Our study has the following strengths. First, we synthesized the latest 2-year follow-up data of the CheckMate 078 trial through economic modeling to project the costs and health outcomes associated with second-line nivolumab and docetaxel, bolstering the reliability of these cost-effectiveness results. Second, our economic evaluation considered the cost-effectiveness of second-line nivolumab and docetaxel in different PD-L1 statuses that provided comprehensive and accurate economic profiles of the two therapies. We applied two WTP thresholds in the model, reflecting the cost-effectiveness of the PD-L1 test-based strategy (C) in both high-income and resource-constrained regions of China. By contrasting and discussing our analysis results, this paper presents proposals for the PD-L1 test-based strategy (C) to serve the patients most likely to benefit from it.

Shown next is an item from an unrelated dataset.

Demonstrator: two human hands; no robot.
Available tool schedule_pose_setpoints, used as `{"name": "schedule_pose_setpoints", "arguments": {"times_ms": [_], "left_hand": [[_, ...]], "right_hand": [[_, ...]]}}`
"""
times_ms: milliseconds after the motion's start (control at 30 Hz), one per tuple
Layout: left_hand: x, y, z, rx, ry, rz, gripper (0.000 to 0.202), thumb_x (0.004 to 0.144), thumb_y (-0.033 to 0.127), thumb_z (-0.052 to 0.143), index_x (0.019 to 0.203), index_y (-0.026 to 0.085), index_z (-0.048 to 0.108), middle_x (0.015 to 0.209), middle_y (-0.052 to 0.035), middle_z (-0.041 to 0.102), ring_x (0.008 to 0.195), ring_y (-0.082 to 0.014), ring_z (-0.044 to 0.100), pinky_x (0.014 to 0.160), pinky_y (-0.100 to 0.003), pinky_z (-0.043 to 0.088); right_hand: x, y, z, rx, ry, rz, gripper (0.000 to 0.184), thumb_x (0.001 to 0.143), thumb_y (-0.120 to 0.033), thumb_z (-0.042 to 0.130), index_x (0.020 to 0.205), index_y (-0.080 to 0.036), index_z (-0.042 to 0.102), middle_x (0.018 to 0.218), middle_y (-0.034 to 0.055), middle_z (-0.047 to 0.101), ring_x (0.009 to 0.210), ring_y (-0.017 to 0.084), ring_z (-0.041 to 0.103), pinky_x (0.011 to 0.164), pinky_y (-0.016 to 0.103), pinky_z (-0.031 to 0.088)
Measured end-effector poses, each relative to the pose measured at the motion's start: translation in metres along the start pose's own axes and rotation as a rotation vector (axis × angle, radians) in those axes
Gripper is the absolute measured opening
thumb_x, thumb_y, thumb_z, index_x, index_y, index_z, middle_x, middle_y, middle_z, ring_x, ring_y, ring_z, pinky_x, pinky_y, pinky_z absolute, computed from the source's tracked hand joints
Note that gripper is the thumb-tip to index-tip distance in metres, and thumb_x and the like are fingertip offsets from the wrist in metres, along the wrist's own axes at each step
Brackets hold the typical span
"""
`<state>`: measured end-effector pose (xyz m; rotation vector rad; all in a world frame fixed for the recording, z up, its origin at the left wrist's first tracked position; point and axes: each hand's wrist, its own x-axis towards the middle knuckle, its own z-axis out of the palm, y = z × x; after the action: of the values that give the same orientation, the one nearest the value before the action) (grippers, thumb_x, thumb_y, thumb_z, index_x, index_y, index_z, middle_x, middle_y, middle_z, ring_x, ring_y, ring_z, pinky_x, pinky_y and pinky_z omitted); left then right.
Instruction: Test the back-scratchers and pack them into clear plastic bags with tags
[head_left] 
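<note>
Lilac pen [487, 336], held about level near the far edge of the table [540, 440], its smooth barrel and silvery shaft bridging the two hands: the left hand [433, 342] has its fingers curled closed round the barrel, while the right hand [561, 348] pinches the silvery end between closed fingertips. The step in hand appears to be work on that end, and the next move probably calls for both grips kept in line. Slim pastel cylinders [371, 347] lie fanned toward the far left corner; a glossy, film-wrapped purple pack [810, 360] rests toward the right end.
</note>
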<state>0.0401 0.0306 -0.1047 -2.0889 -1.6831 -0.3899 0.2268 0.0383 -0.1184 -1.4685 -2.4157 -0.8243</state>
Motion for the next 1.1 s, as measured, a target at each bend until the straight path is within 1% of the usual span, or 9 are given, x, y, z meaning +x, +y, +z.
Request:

Our study has several limitations. First, KM survival curves obtained from the CheckMate 078 trial clinical trial were used to project survivals. Any biases in this trial, if existed, would have inevitably been reflected in our model. Second, a potential bias in our Markov model was that the local data on the prevalence of PD-L1 TPS ≥1% were not available due to the lack of relevant studies in China. Third, as previously mentioned, we only considered the costs of grade III/IV AEs affecting ≥10% of patients reported in the CheckMate 078 trial, which might lead to an uncertainty in the estimation of AE costs. However, DSA, performed by varying model inputs within a broad range, found that the ICERs were not quite sensitive to AE costs. Fourth, the current study did not consider other ICIs, such as pembrolizumab, which is a potential comparator for advanced NSCLC without EGFR and ALK mutations. One reason is the lack of head-to-head clinical trials. The second reason is that in China, nivolumab is limited to the second-line treatment for advanced NSCLC patients, while pembrolizumab is not. Fifth, there is an uncertainty in the long-term survival projection beyond the trial period, more mature data are needed to validate our model against longer-term survival data. Finally, generalizing our study findings to other countries/regions might be difficult.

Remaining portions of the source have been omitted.